** Data in the November 2022 Market Report reflect market activity from October 2022 compared to the previous month and year. Information is gathered from the Reno-Sparks Association of Realtors® (RSAR) for the Greater Reno-Sparks region via Northern Nevada Regional Multiple Listing Service (www.nnrmls.com). Data accounts for single-family resale residences only, and excludes townhouses/condos, manufactured/modular and new construction.
- The Median Sales Price (MSP) in Reno-Sparks combined ticked up 1.8% from $530,320 to $540,000 months-over-month.

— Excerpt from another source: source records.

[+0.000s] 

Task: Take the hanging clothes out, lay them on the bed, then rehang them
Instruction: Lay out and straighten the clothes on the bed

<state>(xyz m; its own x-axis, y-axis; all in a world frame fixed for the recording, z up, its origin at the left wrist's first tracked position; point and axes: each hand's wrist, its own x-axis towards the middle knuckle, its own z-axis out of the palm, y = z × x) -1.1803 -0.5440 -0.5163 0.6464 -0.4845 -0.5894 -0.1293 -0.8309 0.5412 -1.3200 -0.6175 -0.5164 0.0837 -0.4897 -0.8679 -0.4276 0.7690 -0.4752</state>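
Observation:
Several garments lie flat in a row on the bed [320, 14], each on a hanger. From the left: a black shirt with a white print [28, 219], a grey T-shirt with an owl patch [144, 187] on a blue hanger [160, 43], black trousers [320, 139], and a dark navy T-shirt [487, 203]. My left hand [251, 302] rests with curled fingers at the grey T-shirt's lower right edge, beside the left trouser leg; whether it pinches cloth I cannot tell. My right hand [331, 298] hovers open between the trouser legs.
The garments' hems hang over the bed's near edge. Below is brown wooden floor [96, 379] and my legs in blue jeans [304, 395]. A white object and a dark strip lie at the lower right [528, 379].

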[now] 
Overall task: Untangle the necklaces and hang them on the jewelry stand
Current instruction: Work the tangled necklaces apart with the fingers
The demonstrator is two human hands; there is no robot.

The MSP is exactly the same as October last year!
- The Median Sales Price (MSP) in Reno and Sparks both inched up month-over-month, up 3.7% in Reno and up 0.5% in Sparks.
- Closed Sales dropped 21.7% compared to September 2022 and are down 34.7% compared to October last year.
- The graph above illustrates the breakdown of Closed Sales by Price Point.
- Median Sold Price per Square Foot also ticked up 1% to $304/SF, and is 1.3% lower compared to one year ago.
- The Months Supply of Inventory (MSI) is the number of months it would take to sell through the available inventory at the current rate of sales. The MSI in October 2022 was 3.4 MSI, meaning that if the rate of sales continued at the same rate as it did in September, the entire housing inventory would be depleted in 3.4 months. The MSI in October 2022 was 15.5% slower compared to September 2022 and is 212.6% slower than the same time last year. Note; a “balanced market” is approximately 5-7 months supply.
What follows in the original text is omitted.